[antlr-interest] Building an HTTP parser

Mon Dec 29 13:06:37 PST 2008

At 04:02 30/12/2008, Tom Wells wrote:
 >I don't care about the HTML contained in the body, and I might
 >only ever be interested in breaking up POST body data in an
 >HTTP request. I am however interested in the HTTP status (first
 >line), headers (KEY=VALUE) and obtaining the body in it's
 >entirety as a blob. The HTTP spec is pretty daunting, but as
 >far as I can see should be simply breaking up tokens based on
 >CRLF's in the input.

Hand rolling a parser for an HTTP/1.0 envelope (which is usually 
sufficient) is fairly trivial, although the spec can be a bit hard 
to read in places.  (I've done it a few times before.)
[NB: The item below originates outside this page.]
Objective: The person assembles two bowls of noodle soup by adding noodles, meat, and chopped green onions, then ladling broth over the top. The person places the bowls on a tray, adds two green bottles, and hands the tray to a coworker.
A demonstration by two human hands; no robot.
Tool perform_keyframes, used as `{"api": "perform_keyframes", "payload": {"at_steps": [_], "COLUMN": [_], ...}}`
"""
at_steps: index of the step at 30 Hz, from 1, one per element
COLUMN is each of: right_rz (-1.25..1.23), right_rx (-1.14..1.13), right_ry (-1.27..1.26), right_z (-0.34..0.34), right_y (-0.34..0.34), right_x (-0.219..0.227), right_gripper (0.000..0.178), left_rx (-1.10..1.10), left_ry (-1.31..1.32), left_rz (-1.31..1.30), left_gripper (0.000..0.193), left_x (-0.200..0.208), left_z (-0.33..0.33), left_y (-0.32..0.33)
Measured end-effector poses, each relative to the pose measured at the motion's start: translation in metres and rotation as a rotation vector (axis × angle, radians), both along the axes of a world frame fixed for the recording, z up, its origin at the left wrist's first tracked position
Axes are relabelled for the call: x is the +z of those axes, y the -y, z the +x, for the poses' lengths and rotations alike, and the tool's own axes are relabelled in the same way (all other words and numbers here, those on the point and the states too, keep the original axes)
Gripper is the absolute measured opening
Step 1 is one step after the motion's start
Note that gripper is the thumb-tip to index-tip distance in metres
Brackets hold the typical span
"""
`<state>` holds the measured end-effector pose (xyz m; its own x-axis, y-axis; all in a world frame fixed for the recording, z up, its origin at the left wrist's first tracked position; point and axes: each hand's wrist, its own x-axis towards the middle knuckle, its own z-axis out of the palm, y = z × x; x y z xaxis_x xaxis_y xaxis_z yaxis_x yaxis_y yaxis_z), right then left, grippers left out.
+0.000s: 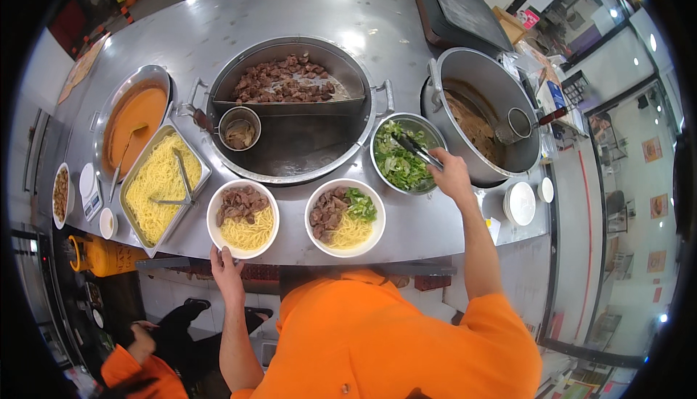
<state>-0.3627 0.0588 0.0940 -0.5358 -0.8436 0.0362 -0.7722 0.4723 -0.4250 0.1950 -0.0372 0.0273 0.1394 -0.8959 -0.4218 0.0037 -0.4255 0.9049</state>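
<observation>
In the head view, 2 white bowls stand side by side near the near edge of the tabletop [363, 21], roughly midway along it, and they appear to be at different stages. The right bowl [379, 229] has noodles, meat and a heap of chopped greens in it, so its 3 visible parts look done. The left bowl [213, 217] has noodles and meat only; greens seem to be what it lacks next to its neighbour. No broth or sauce can be made out in either.

The left hand [227, 272] is at the left bowl's near rim, its fingers slightly spread and touching the side — whether they grip it, I cannot tell. The right hand [454, 177] has its fingers closed around metal tongs [419, 151], whose dark ends reach into the greens [396, 170] in a metal bowl further from the near edge. Whether the tongs have hold of any greens is unclear.

Plenty remains in the supplies: noodles [145, 199] in a tray toward the tabletop's left edge, chopped meat [279, 79] in the far half of a divided pot, and orange sauce [127, 134] in a pan beyond the tray — no portion of it shows in the 2 bowls.
</observation>
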Motion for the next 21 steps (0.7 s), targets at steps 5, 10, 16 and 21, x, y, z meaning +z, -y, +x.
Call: {"api": "perform_keyframes", "payload": {"at_steps": [5,10,16,21], "right_rz": [-0.029,-0.082,-0.110,-0.005], "right_rx": [0.005,0.067,0.110,0.273], "right_ry": [0.086,0.065,0.250,0.269], "right_z": [0.010,0.007,0.062,0.136], "right_y": [-0.014,-0.034,-0.033,-0.003], "right_x": [0.039,0.045,0.092,0.133], "right_gripper": [0.038,0.039,0.038,0.039], "left_rx": [0.022,0.033,0.026,0.018], "left_ry": [-0.058,-0.103,-0.200,-0.208], "left_rz": [-0.005,-0.025,0.021,0.084], "left_gripper": [0.051,0.048,0.045,0.044], "left_x": [-0.011,-0.008,-0.007,-0.004], "left_z": [0.008,0.001,-0.012,-0.026], "left_y": [-0.004,-0.010,-0.015,-0.026]}}
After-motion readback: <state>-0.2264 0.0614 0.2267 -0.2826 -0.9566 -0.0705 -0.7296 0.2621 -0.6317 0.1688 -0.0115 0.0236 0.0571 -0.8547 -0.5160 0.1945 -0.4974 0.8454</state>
Supporting HTTP/1.1 (with chunked encoding and persistent 
connections) is a bit trickier, but probably still doable.  (I 
usually haven't bothered though, but it depends on what your 
specific requirements are.)

But as Jim said, there are quite a few HTTP-capable libraries 
already out there, unsurprisingly enough.  He already mentioned 
libcurl; their own site mentions a few more:
   <http://curl.haxx.se/libcurl/competitors.html>

Regardless, while it's certainly *possible* to parse HTTP in 
ANTLR, it's probably not something I would use it for; it seems 
like overkill.